YOUR GOAL: Report back every line from the entries below in which the word "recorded" occurs.

RECORD EXTRACTS:
Start of Block
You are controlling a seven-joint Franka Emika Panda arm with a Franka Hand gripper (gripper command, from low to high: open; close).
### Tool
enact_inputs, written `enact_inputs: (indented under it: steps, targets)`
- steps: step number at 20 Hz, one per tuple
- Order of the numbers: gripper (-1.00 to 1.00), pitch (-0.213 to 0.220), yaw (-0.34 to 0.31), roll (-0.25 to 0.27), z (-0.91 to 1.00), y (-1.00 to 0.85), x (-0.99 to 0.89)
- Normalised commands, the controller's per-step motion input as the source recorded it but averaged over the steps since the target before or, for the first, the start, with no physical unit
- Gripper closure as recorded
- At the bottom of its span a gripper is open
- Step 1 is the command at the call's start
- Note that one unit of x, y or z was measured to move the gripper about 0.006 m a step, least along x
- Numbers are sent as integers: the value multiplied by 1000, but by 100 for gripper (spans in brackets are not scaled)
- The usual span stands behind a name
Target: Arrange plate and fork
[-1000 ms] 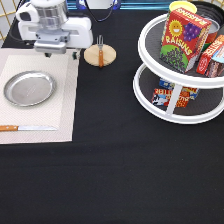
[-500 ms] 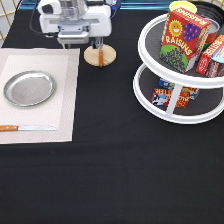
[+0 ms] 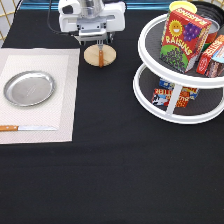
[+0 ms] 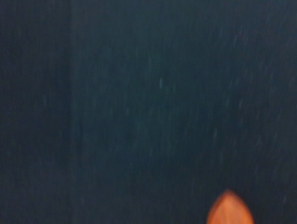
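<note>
Setting: a black table is being viewed from above, with a pale placemat [image 3: 37, 95] lying at the exterior view's left.
Plate: the plate [image 3: 29, 88] is lying flat on the placemat, in its upper half, and is being touched by nothing.
Knife: a knife [image 3: 25, 128] is lying along the placemat's lower edge, well apart from the plate.
Fork: the fork [image 3: 101, 55] is resting across a small wooden disc [image 3: 99, 55] near the exterior view's top, just beside the placemat's upper right corner. Its brown handle is being shown pointing down the picture.
Gripper: the gripper [image 3: 99, 41] is being held directly over the fork and disc. Whether it is released or clenched cannot be told, as the white hand body is hiding that part.
Wrist view: mostly dark cloth is being shown, with an orange-brown tip [image 4: 228, 206] at one edge – probably the fork handle, though this cannot be confirmed.
Rack: a white two-tier round rack [image 3: 177, 75] is standing at the exterior view's right, with a raisin box [image 3: 184, 40] being carried on its upper tier.
Handling, as judged: the fork is likely light and stiff – the wooden handle is probably offering better grip than the slippery metal tines, so the handle's middle is being judged the best hold. The plate is looking thin, rigid and slick, sitting low, so only its rim is offering any purchase.
</note>
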Motion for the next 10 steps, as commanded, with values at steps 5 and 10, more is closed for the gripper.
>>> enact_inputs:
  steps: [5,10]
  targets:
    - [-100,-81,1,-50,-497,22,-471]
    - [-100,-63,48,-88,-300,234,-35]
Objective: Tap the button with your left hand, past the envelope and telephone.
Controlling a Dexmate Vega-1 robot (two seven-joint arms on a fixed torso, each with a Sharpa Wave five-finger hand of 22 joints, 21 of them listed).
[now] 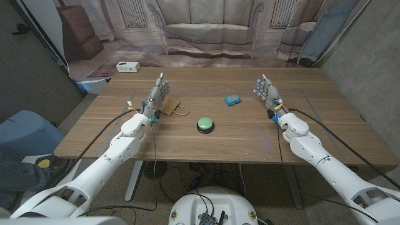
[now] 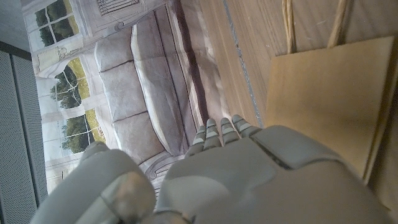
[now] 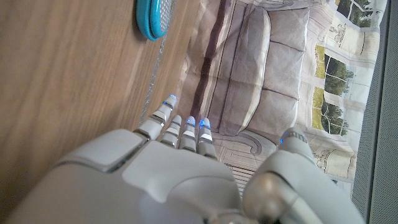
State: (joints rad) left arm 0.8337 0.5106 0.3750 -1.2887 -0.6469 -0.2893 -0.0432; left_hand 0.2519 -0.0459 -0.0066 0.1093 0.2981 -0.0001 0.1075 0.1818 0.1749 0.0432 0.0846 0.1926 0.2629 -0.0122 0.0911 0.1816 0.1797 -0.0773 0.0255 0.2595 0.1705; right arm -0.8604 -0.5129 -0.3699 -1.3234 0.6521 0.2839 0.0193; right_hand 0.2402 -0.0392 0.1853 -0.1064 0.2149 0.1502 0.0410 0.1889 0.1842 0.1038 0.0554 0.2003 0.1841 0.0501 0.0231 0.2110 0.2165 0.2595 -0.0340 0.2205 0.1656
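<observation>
L hand (image 1: 156, 95) stood unclenched, holding nothing, right by the envelope (image 1: 173, 109). Button (image 1: 205, 124) sat mid-table, telephone (image 1: 233, 99) beyond. R hand (image 1: 267, 92) likewise loose. Risk: L hand's sweep probably snags envelope w/ fingers.

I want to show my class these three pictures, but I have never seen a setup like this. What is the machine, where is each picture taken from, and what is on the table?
It is a robot with two arms, each ending in a hand. The big picture looks down from its head at a wooden table. The other two come from cameras on each wrist, looking along the back of that hand, so they appear turned. On the table lie a green button, a tan envelope with string handles and a small blue telephone. The left hand is by the envelope; the right hand is right of the telephone. Both hold nothing, fingers apart.
</observation>
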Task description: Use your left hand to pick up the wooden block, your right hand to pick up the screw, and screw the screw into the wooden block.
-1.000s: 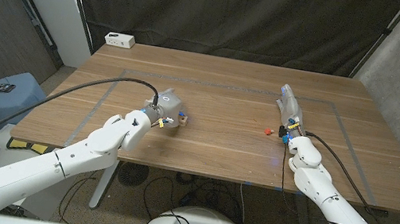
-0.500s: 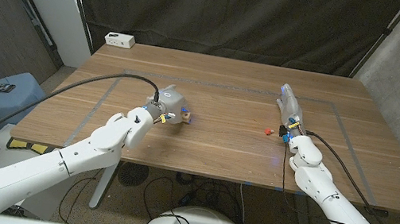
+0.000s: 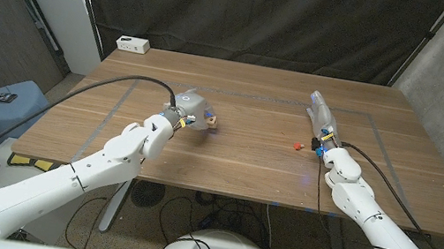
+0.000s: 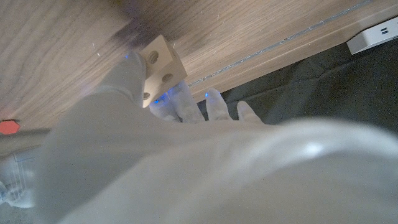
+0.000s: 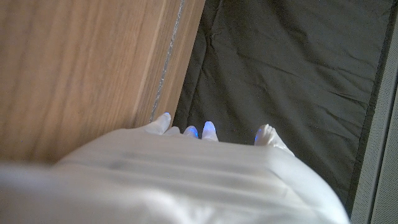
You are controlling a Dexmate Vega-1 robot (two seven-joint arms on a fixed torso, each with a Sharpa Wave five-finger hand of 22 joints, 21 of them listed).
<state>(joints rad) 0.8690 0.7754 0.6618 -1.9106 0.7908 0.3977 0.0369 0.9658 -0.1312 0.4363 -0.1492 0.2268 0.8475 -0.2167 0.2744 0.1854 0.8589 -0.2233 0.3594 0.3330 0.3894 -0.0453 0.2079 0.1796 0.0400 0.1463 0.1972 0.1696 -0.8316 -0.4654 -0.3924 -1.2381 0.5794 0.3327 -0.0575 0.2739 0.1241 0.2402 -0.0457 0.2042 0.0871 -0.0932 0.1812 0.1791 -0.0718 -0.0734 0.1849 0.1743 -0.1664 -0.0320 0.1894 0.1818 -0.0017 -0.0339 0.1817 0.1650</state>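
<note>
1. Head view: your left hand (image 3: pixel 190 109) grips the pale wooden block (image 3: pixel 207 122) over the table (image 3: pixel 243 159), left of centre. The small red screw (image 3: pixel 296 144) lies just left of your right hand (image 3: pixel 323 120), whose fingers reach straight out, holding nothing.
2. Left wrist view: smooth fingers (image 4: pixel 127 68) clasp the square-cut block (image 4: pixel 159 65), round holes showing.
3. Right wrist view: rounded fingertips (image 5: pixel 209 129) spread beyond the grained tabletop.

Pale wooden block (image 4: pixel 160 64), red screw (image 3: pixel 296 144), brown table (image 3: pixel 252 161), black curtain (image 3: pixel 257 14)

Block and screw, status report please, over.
Left hand holds block. Right hand open, fingers apart, beside screw, not touching. Nothing between hand and screw.
</note>
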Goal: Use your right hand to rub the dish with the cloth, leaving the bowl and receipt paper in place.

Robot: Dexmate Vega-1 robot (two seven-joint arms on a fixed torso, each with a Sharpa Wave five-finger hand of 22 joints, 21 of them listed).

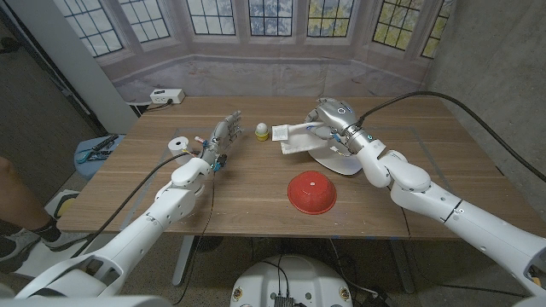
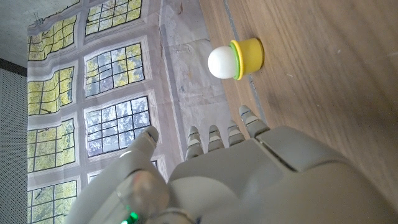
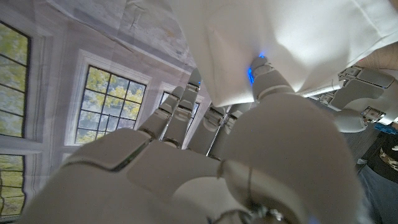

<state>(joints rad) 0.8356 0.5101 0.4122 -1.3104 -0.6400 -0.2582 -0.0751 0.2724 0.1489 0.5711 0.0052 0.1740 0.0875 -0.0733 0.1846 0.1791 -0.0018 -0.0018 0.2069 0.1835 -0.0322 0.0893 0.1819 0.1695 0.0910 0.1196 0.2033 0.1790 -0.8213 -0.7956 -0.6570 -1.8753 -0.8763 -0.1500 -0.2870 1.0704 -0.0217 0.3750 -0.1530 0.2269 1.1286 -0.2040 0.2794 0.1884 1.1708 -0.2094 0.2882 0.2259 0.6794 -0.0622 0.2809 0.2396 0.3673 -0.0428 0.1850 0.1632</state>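
Note:
A white dish (image 1: 338, 161) lies on the wooden table right of centre. My right hand (image 1: 334, 118) hovers over its far rim and grips a white cloth (image 1: 295, 141), which hangs off toward the dish's left side. In the right wrist view the cloth (image 3: 298, 43) is bunched in my fingers (image 3: 186, 115). A red bowl (image 1: 311, 194) sits upside down in front of the dish. A roll of receipt paper (image 1: 178, 144) stands at the left. My left hand (image 1: 222, 139) stands beside the roll with fingers apart, holding nothing; it appears again (image 2: 249, 174) in the left wrist view.
A small yellow cup with a white ball (image 1: 262, 131) (image 2: 239, 59) stands between my two hands. A white power strip (image 1: 166, 96) lies at the table's far edge. A person's leg and shoe (image 1: 17, 230) show at the left edge.

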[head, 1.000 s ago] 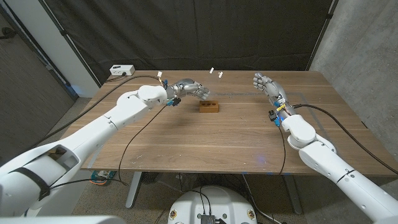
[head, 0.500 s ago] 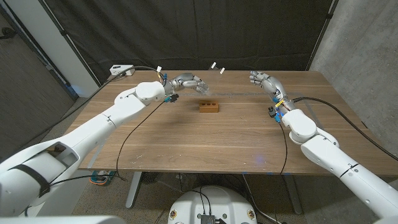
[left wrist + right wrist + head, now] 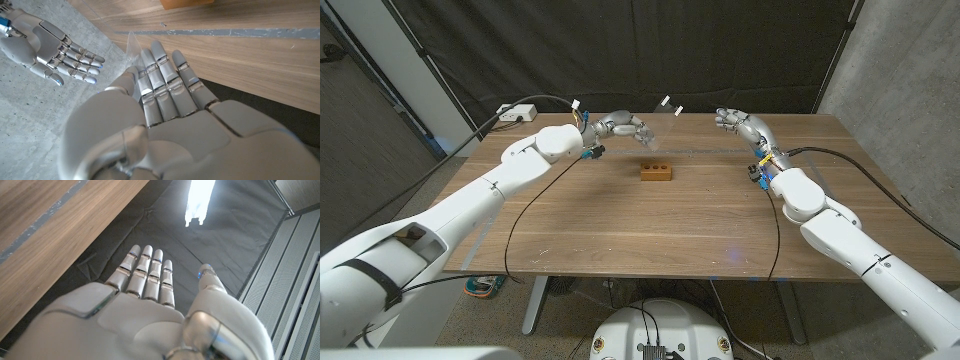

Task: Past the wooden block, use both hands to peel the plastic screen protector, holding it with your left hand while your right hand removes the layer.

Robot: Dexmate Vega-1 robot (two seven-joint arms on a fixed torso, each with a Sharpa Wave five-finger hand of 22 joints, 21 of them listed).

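Observation:
The clear plastic screen protector (image 3: pixel 660 118) hangs in the air past the small wooden block (image 3: pixel 656 171), two white tabs on its upper edge. My left hand (image 3: pixel 624 128) pinches its near end between thumb and fingers; the left wrist view shows the film (image 3: pixel 132 46) sticking out beyond the fingertips of that hand (image 3: pixel 165 100). My right hand (image 3: pixel 736 121) is raised over the table's far side, a short gap to the right of the film, fingers apart and holding nothing. It also appears in the left wrist view (image 3: pixel 55 45) and in its own wrist view (image 3: pixel 145 305).
A white box (image 3: pixel 516 112) with cables sits at the table's far left corner. A grey tape line (image 3: pixel 710 151) runs across the wooden table (image 3: pixel 650 225) behind the block. A black curtain hangs just beyond the far edge.
My left hand has lifted the protector higher and farther back, past the block. The right hand has risen and moved leftward toward the film, still holding nothing.

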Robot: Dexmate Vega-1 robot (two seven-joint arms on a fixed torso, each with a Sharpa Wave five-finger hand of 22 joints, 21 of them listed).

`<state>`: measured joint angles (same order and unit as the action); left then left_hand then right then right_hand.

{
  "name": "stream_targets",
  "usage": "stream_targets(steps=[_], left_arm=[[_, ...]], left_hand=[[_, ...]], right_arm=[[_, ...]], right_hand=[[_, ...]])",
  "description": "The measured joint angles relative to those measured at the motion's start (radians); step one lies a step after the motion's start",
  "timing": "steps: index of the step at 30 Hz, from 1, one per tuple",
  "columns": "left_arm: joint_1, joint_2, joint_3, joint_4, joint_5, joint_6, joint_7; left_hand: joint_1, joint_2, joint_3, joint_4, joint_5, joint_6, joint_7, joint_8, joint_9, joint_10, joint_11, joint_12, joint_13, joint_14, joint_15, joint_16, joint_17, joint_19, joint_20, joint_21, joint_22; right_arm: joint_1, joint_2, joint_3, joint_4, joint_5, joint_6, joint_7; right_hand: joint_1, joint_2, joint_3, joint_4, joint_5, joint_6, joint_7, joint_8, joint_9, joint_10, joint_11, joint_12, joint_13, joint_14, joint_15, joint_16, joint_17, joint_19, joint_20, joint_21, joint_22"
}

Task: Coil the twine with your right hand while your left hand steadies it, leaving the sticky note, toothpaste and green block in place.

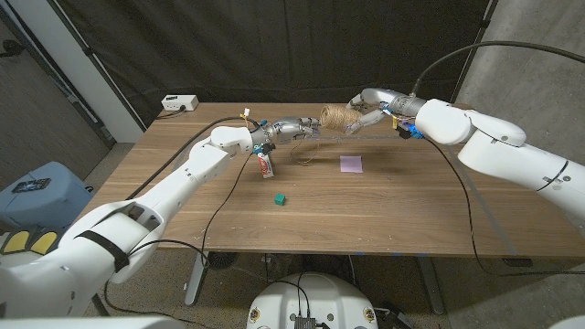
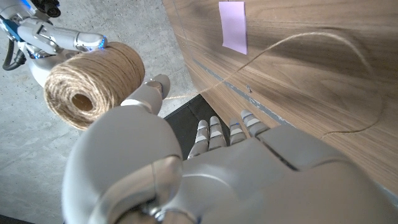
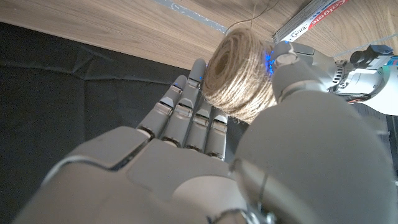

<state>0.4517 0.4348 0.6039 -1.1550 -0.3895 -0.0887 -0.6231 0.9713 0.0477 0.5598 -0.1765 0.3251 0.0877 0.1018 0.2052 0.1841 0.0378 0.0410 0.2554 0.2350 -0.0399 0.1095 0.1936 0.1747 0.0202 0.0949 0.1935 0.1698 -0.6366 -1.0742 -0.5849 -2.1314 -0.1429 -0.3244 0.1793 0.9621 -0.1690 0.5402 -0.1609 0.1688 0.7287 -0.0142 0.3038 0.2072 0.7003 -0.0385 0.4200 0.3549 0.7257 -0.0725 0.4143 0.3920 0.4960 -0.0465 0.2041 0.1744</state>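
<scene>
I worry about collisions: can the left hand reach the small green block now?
Probably yes: the small green block lies alone on bare wood below the left hand, which holds nothing.

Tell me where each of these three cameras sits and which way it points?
Head view: on the robot's head, looking down the table; both arms, left hand and right hand meeting at the twine ball.
Left wrist view: behind the left hand, facing the twine ball and sticky note.
Right wrist view: behind the right hand, facing the twine ball.
All share the ball.
</scene>
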Motion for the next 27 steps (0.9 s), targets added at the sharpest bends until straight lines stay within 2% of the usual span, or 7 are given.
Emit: stream_targets(steps=[4, 7, 12, 21, 27], left_arm=[[-0.005, -0.001, 0.005, 0.003, 0.005, 0.004, 0.007], [-0.008, -0.004, 0.008, 0.007, 0.008, 0.006, 0.011], [-0.014, -0.010, 0.013, 0.016, 0.015, 0.007, 0.021], [-0.022, -0.022, 0.019, 0.036, 0.019, 0.003, 0.026], [-0.024, -0.031, 0.021, 0.046, 0.021, -0.005, 0.034]], left_hand=[[0.010, 0.001, 0.000, 0.000, 0.000, 0.024, 0.002, 0.003, 0.000, 0.018, -0.003, 0.007, 0.005, 0.020, -0.002, 0.000, 0.000, 0.011, 0.000, 0.004, 0.000], [0.021, 0.002, 0.000, 0.000, 0.000, 0.067, 0.001, 0.017, 0.000, 0.049, -0.007, 0.022, 0.012, 0.042, -0.006, 0.008, 0.000, 0.018, -0.004, 0.004, 0.000], [0.036, 0.001, 0.004, 0.004, 0.000, 0.129, -0.007, 0.029, 0.005, 0.094, -0.023, 0.048, 0.028, 0.080, -0.021, 0.008, 0.000, 0.039, -0.004, 0.004, 0.000], [0.044, 0.001, 0.004, 0.004, 0.000, 0.177, -0.024, 0.037, 0.009, 0.138, -0.038, 0.080, 0.046, 0.132, -0.037, 0.014, 0.000, 0.060, -0.011, 0.011, 0.000], [0.057, -0.005, 0.004, 0.004, 0.004, 0.224, -0.041, 0.043, 0.009, 0.181, -0.066, 0.103, 0.061, 0.179, -0.063, 0.017, 0.000, 0.088, -0.017, 0.011, 0.000]], right_arm=[[0.002, 0.002, 0.000, 0.002, 0.003, 0.006, 0.001], [0.002, 0.003, 0.000, 0.004, 0.005, 0.009, 0.001], [0.003, 0.007, 0.002, 0.007, 0.007, 0.014, 0.001], [0.012, 0.013, 0.003, 0.016, 0.008, 0.027, -0.001], [0.025, 0.023, -0.001, 0.028, 0.006, 0.041, -0.001]], right_hand=[[0.000, 0.000, -0.003, 0.002, -0.001, 0.000, 0.000, 0.000, 0.000, 0.005, 0.005, 0.005, 0.000, 0.009, -0.002, 0.000, 0.000, 0.000, 0.000, 0.000, 0.000], [0.000, 0.000, -0.003, 0.002, -0.001, 0.002, 0.002, -0.002, 0.000, 0.005, 0.005, 0.006, 0.000, 0.009, -0.002, 0.000, 0.000, 0.000, 0.000, 0.000, 0.000], [-0.001, 0.001, -0.003, 0.002, -0.002, 0.004, 0.004, -0.003, 0.000, 0.005, 0.005, 0.006, 0.000, 0.011, -0.004, 0.001, 0.000, 0.004, 0.004, 0.000, 0.000], [-0.001, 0.001, -0.003, 0.002, 0.002, 0.006, 0.006, 0.000, 0.000, 0.010, 0.010, 0.005, 0.000, 0.019, -0.005, 0.003, 0.005, 0.009, -0.002, 0.000, 0.000], [-0.001, 0.001, -0.007, 0.006, 0.002, 0.008, 0.008, 0.000, -0.001, 0.011, 0.011, 0.005, 0.005, 0.022, -0.008, 0.008, 0.009, 0.009, -0.002, 0.000, 0.000]])
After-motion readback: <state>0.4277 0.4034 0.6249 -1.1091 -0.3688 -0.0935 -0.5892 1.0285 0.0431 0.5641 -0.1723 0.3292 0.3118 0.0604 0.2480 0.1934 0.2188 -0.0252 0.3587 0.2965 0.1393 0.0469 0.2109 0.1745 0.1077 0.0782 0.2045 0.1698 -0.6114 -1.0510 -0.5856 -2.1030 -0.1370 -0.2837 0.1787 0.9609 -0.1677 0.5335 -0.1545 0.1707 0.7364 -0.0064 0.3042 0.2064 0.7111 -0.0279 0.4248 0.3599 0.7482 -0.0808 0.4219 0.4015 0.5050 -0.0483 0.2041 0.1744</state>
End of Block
OUTPUT FOR THIS TASK:
- Normalised commands, the controller's per-step motion input as the source recorded it but averaged over the steps since the target before or, for the first, the start, with no physical unit
- Gripper closure as recorded

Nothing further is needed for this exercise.